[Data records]
== Segment start ==

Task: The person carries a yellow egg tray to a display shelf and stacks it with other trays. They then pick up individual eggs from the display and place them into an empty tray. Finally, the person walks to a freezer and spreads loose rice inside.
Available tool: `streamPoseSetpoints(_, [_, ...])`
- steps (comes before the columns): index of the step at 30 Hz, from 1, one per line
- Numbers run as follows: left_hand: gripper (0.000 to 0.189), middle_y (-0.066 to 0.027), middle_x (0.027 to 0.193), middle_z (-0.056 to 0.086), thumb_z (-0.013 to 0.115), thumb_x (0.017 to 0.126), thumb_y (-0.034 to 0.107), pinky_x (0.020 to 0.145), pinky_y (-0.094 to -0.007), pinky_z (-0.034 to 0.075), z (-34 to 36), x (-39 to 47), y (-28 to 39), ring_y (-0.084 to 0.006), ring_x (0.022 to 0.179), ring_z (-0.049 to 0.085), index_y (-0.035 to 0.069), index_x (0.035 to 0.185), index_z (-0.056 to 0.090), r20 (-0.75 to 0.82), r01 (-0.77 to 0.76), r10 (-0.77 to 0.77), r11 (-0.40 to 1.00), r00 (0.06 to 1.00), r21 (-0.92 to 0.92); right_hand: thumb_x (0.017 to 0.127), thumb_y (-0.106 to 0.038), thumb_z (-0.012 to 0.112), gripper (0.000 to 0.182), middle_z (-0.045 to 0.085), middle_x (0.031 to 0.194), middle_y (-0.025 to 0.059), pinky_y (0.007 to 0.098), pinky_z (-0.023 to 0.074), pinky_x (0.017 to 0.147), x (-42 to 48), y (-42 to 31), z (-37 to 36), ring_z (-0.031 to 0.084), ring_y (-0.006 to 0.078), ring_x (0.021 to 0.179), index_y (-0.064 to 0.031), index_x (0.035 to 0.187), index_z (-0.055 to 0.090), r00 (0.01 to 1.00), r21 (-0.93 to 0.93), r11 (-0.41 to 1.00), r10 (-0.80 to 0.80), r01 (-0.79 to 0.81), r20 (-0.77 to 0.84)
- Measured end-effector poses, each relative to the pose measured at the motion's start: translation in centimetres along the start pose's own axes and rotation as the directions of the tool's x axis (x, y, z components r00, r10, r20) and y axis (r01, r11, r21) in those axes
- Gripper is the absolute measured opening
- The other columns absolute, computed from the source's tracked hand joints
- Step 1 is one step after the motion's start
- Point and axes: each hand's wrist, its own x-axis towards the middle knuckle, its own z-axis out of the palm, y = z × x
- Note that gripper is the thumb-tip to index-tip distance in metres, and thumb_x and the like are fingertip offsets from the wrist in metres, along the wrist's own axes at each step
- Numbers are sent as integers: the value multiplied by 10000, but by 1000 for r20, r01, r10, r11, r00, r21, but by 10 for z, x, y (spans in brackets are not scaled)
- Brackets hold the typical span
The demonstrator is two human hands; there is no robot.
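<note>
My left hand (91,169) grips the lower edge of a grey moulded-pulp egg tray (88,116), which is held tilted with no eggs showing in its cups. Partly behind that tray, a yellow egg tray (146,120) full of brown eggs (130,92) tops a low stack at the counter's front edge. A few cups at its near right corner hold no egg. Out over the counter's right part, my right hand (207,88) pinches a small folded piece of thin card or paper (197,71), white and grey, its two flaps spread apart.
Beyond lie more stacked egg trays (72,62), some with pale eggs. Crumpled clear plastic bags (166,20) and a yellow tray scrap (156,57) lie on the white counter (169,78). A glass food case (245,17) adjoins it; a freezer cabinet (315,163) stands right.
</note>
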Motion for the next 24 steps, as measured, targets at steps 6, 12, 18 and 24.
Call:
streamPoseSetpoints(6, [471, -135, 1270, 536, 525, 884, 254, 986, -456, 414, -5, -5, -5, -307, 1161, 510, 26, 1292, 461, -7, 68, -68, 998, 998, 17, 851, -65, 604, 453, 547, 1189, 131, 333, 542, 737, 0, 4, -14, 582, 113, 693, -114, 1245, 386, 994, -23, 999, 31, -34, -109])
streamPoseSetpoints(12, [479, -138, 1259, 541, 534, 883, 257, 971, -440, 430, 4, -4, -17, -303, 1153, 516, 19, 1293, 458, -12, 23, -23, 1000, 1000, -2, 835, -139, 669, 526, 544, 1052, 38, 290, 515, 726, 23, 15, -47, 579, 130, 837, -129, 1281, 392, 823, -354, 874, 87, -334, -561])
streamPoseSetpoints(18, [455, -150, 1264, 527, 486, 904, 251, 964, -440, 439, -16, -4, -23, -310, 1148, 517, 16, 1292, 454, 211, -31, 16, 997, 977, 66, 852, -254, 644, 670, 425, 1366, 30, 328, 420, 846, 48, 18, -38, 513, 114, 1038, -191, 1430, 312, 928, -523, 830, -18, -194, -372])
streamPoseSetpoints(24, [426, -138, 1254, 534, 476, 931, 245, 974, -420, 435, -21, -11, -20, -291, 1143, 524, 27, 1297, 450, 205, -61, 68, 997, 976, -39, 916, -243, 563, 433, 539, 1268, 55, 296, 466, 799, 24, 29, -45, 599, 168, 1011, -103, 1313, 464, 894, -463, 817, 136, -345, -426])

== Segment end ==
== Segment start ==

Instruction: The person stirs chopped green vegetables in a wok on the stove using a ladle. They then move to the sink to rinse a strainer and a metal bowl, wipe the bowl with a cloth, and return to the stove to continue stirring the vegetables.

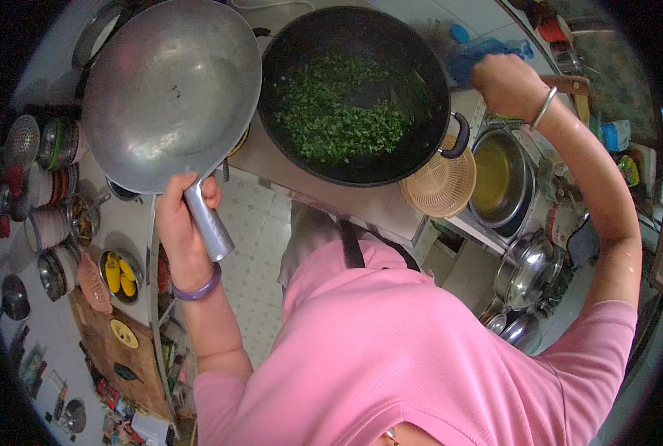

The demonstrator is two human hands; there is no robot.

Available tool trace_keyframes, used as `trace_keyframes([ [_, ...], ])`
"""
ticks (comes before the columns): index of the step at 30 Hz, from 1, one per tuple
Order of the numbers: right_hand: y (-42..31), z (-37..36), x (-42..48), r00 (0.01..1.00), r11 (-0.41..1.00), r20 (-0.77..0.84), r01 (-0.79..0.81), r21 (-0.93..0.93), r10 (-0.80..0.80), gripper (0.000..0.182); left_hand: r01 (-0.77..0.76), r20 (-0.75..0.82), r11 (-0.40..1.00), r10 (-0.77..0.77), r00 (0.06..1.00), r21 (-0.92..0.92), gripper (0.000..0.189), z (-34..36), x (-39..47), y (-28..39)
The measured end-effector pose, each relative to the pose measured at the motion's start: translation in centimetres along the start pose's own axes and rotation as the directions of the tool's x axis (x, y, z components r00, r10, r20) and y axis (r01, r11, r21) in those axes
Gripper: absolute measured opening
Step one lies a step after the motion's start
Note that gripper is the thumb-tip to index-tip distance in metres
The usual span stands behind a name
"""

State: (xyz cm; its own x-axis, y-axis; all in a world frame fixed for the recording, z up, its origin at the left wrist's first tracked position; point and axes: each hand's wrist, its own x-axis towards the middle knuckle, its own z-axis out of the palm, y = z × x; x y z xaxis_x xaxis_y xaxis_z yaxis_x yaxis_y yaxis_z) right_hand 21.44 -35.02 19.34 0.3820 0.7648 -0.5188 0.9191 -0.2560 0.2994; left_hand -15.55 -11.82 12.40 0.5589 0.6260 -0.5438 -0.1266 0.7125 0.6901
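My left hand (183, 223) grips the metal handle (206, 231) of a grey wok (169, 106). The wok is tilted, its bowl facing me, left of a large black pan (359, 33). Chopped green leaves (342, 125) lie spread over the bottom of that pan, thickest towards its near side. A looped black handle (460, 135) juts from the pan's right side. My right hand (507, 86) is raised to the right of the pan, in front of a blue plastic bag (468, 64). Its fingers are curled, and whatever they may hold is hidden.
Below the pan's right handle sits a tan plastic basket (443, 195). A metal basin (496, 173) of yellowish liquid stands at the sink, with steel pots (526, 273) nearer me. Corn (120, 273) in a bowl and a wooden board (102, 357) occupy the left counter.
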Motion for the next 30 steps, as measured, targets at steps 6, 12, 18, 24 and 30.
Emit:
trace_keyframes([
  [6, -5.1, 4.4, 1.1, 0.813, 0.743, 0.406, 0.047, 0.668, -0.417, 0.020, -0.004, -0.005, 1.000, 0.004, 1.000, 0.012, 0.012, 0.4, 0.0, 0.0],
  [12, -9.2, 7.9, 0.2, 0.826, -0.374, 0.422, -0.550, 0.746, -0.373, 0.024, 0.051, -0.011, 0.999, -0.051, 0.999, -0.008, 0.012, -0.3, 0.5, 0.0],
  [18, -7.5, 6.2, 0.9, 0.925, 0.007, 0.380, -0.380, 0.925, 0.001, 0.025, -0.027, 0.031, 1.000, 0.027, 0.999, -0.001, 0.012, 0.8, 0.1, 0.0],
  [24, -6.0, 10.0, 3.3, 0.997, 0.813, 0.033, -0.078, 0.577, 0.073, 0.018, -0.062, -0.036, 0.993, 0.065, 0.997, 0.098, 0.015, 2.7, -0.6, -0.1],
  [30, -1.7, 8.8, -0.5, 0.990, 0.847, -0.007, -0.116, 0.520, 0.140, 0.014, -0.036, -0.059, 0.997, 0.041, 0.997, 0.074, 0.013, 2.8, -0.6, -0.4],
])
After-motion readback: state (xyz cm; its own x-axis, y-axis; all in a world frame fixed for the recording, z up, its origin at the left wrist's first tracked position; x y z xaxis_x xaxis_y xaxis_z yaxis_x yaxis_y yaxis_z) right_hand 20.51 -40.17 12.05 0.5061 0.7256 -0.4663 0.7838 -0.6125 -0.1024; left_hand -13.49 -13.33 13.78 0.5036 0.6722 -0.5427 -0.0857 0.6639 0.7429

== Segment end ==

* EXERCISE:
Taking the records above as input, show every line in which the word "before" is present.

* SOLUTION TO THIS PROBLEM:
- steps (comes before the columns): index of the step at 30 Hz, from 1, one per line
ticks (comes before the columns): index of the step at 30 Hz, from 1, one per tuple

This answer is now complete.